### Your goal
Copy out all the lines of the data precisely, omitting any pictures.

### Raw data
──────────

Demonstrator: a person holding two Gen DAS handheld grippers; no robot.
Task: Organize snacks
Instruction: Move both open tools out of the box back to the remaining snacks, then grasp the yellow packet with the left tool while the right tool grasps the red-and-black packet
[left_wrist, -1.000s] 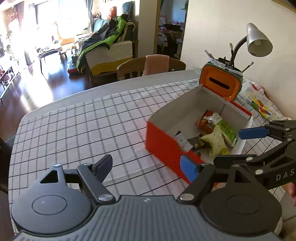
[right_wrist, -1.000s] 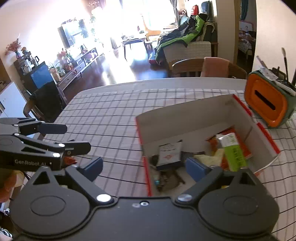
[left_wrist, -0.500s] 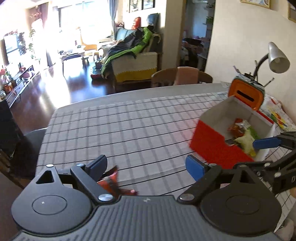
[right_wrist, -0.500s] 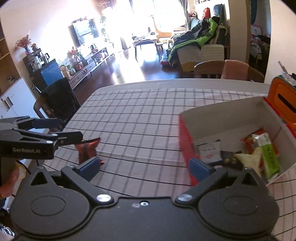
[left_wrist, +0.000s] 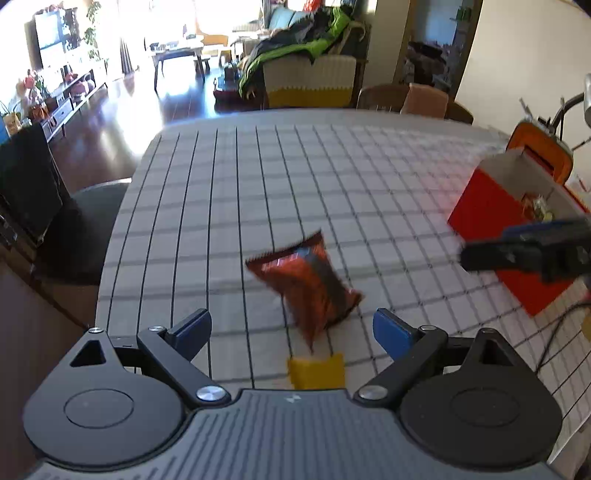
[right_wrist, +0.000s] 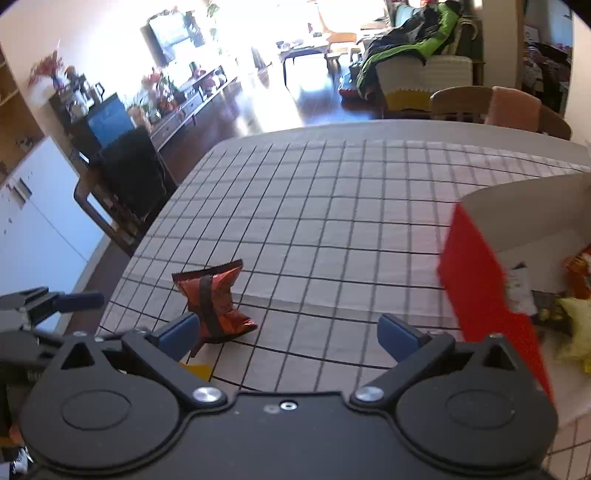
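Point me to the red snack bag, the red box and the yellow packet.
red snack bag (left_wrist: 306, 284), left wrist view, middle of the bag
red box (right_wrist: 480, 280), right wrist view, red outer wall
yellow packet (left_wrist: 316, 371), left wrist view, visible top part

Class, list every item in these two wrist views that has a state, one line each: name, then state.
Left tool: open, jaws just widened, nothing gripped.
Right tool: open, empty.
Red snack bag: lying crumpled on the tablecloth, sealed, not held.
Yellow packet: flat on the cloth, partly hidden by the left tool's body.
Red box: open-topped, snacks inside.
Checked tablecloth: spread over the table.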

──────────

### Exercise response
Demonstrator: a person holding two Gen DAS handheld grippers; no robot.
Task: Organize snacks
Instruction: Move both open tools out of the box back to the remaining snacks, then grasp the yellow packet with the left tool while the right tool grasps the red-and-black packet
[left_wrist, -1.000s] 
[right_wrist, -1.000s] 
[left_wrist, -0.500s] 
[right_wrist, -0.500s] 
[left_wrist, +0.000s] 
[right_wrist, +0.000s] 
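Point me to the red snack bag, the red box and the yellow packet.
red snack bag (left_wrist: 306, 284), left wrist view, middle of the bag
red box (right_wrist: 480, 280), right wrist view, red outer wall
yellow packet (left_wrist: 316, 371), left wrist view, visible top part

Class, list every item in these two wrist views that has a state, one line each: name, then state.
Left tool: open, jaws just widened, nothing gripped.
Right tool: open, empty.
Red snack bag: lying crumpled on the tablecloth, sealed, not held.
Yellow packet: flat on the cloth, partly hidden by the left tool's body.
Red box: open-topped, snacks inside.
Checked tablecloth: spread over the table.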

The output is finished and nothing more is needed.